Method 2: The Alternative Simplified Credit (ASC)
Available for tax years after 2009, the ASC provides a simpler, retrospective calculation method that removes the need to calculate the fixed-base percentage based on gross receipts.11 This method is advantageous for companies with volatile QREs or complicated receipt histories.
ASC Base and Rate
- ASC Base: The base is defined as $50\%$ of the average Indiana QREs incurred during the three taxable years immediately preceding the current tax year.7
- Standard ASC Rate: The credit is calculated as $10\%$ of the current year’s Indiana QREs that exceed the ASC base.11
- Fallback Rate: If the taxpayer did not incur any Indiana QREs in any one of the three preceding tax years, a simplified fallback rate applies: the credit is $5\%$ of the total current year Indiana QREs.11 This fallback ensures that even very new or intermittent R&D performers can secure a benefit.

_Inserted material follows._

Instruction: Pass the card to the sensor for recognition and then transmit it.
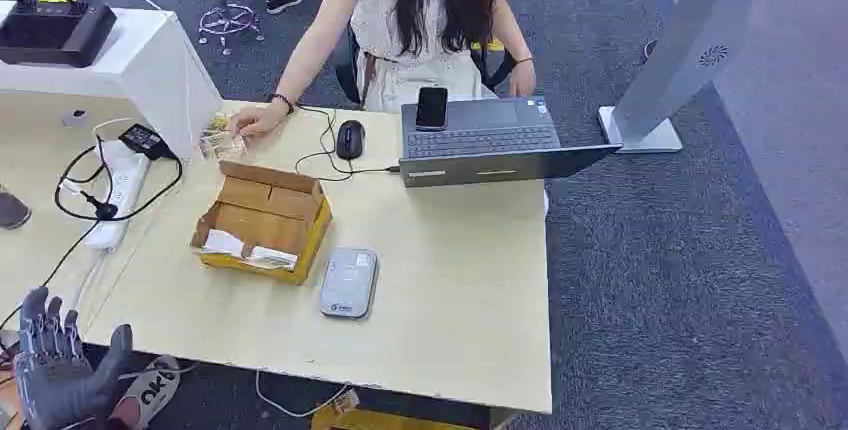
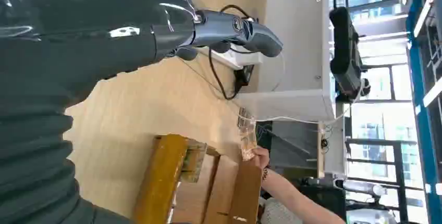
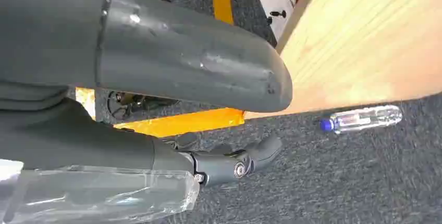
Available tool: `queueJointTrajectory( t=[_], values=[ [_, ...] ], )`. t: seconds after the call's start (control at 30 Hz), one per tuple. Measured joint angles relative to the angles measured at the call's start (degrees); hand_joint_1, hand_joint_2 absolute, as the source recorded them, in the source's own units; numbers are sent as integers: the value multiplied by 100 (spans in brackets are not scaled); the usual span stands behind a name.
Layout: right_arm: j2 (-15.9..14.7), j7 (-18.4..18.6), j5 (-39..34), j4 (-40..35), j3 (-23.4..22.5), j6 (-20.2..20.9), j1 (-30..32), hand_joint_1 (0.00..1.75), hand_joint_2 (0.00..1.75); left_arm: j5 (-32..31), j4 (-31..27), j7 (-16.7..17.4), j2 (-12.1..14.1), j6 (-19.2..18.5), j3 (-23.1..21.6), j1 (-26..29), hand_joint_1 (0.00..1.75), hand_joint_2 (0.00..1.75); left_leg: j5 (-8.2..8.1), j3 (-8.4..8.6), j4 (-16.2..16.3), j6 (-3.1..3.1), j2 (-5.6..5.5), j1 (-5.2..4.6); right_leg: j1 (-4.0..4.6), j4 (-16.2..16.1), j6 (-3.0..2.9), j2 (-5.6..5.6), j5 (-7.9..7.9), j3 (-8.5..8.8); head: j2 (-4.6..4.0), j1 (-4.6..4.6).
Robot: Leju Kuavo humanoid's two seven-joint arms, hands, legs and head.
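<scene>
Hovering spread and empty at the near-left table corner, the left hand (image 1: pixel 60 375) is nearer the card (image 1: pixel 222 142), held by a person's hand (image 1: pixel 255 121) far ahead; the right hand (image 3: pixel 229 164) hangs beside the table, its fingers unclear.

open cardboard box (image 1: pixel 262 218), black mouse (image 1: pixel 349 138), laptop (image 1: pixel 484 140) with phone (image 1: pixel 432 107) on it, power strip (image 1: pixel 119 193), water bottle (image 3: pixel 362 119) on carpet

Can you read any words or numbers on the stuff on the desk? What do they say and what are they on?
Nothing on the desk reads clearly.
Grey sensor box: small logo print, too blurred to read.
Laptop: key letters too small to read.
Papers in the cardboard box: print too small.
Shoe on the floor: large dark letters, possibly "OK", uncertain.
</scene>
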Motion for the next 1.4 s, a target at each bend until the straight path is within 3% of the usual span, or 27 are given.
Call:
queueJointTrajectory(
  t=[0.33,0.97,1.0,1.4],
  values=[
    [66,94,324,68,-50,17,-127,0,0,-1677,15,509,363,693,-730,-802,0,175,2,0,0,1,0,0,0,3,0,1,2,-1,0,2],
    [160,400,980,184,-129,101,-337,0,0,-4834,555,1673,1135,1644,-2103,-2384,0,175,8,1,1,-1,1,0,0,7,-4,3,5,-3,0,2],
    [164,422,1015,188,-129,101,-349,0,0,-4998,599,1729,1176,1679,-2173,-2470,175,175,9,0,1,-1,0,0,0,8,-5,3,5,-3,0,2],
    [258,708,1552,280,-129,103,-471,0,0,-6950,1093,2558,1712,2191,-2980,-3392,175,175,12,1,1,-5,1,0,0,11,-10,4,9,-4,0,2]
  ],
)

Indiana Department of Revenue (DOR) Compliance and Guidance
The DOR provides specific requirements concerning how the credit must be utilized and what level of documentation is necessary to withstand audit scrutiny.

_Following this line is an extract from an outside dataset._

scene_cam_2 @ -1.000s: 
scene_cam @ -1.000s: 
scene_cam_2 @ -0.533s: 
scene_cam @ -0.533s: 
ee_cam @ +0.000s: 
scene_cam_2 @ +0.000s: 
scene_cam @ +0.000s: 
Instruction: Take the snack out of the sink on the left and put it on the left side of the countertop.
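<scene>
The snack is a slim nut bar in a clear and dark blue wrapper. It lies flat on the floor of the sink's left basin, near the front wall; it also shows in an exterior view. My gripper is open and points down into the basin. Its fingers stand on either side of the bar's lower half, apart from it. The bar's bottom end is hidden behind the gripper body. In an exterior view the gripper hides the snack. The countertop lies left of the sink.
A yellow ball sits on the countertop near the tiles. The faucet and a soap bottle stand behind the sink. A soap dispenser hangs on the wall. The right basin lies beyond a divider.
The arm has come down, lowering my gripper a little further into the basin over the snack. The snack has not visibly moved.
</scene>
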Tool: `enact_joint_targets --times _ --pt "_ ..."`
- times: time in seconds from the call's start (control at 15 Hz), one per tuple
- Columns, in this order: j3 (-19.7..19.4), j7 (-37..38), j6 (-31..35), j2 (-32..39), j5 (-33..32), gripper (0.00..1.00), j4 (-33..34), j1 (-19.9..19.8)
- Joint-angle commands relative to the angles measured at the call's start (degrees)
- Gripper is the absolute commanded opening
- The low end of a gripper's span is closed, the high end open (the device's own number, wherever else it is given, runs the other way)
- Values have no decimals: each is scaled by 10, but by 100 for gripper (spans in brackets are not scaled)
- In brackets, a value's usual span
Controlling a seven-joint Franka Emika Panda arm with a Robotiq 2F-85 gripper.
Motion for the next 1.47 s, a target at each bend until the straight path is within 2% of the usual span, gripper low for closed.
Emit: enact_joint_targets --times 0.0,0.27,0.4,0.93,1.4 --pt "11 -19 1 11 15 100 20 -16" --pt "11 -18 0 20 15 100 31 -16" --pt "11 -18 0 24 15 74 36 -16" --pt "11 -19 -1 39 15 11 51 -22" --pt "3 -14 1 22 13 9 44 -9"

Credit Utilization and Carryforward Rules
The REC is nonrefundable, meaning it can only offset a tax liability, not generate a cash refund in the current year.8 However, unused credits can be carried forward for up to 10 succeeding taxable years.6
A crucial compliance detail is the order of application for credits. IC 6-3.1-4-3(b) establishes a strict priority rule: the current year credit must be used first to offset the current tax liability before any accumulated credit carryforward is applied.6 For example, if a taxpayer has a credit carryforward from 2010 and a newly earned credit from 2018, the 2018 credit must be applied first, maximizing the lifespan of the older 2010 credit by pushing its use later.9
For combined tax groups, the credit carryforward must first be used by the earning member to offset their liability, and then by other members of the group, up to the amount of their respective tax liabilities.9
Mandatory Contemporaneous Documentation
The DOR emphasizes that random and unsupported allocations or estimates are generally insufficient and will not support a claim.9 To substantiate both the technical activity and the crucial in-state location requirement, documentation must be created contemporaneously (at the time the activity occurs) and maintained on a project-by-project basis.9
Key contemporaneous documentation required includes:
- Project Scope and Uncertainty: A listing of each new or improved business component and documentation detailing the technological uncertainty addressed and the alternative methods considered to resolve that uncertainty.9
- Activity Records: Records of research and testing activities performed in Indiana, including contract agreements and purchase orders for third-party vendors operating within the state.9
- Expense Substantiation: Detailed records supporting material and supplies consumed in Indiana (e.g., invoices, material withdrawn from inventory).9
- Time Tracking: Detailed job descriptions and records of time spent on R&D activities by employees in Indiana.9
- Results: Testing verification data, project summaries, and progress reports demonstrating the results of the research and the resolution of the initial uncertainty.9
The DOR cites federal guidance in its auditing practice.9 Failure to provide comprehensive, contemporaneous documentation supporting the technical four-part test and the location requirement can lead to the denial of the credit claim, as demonstrated by past audit rulings.13
Related Incentive: The 100% R&D Sales Tax Exemption
Separate from the income tax credit, Indiana offers a significant cash flow benefit: a 100 percent sales tax exemption for qualified R&D equipment and property purchased for use in Indiana (IC 6-2.5-5-40).9
This exemption is claimed proactively by presenting Form ST-105, Indiana Sales and Use Tax Exemption Certificate, to the seller at the time of purchase.9 If a taxpayer inadvertently pays sales tax on exempt property, they may file a timely claim for a refund using Form GA-110L.18 Maintaining detailed records substantiating the purchase and the qualified research use is mandatory for this exemption and directly supports the overall REC claim.9
Practical Example: Calculating the Indiana Research Expense Credit
This example illustrates the application of the tiered rates under the Regular Method, which is often the most beneficial calculation for growth-oriented businesses.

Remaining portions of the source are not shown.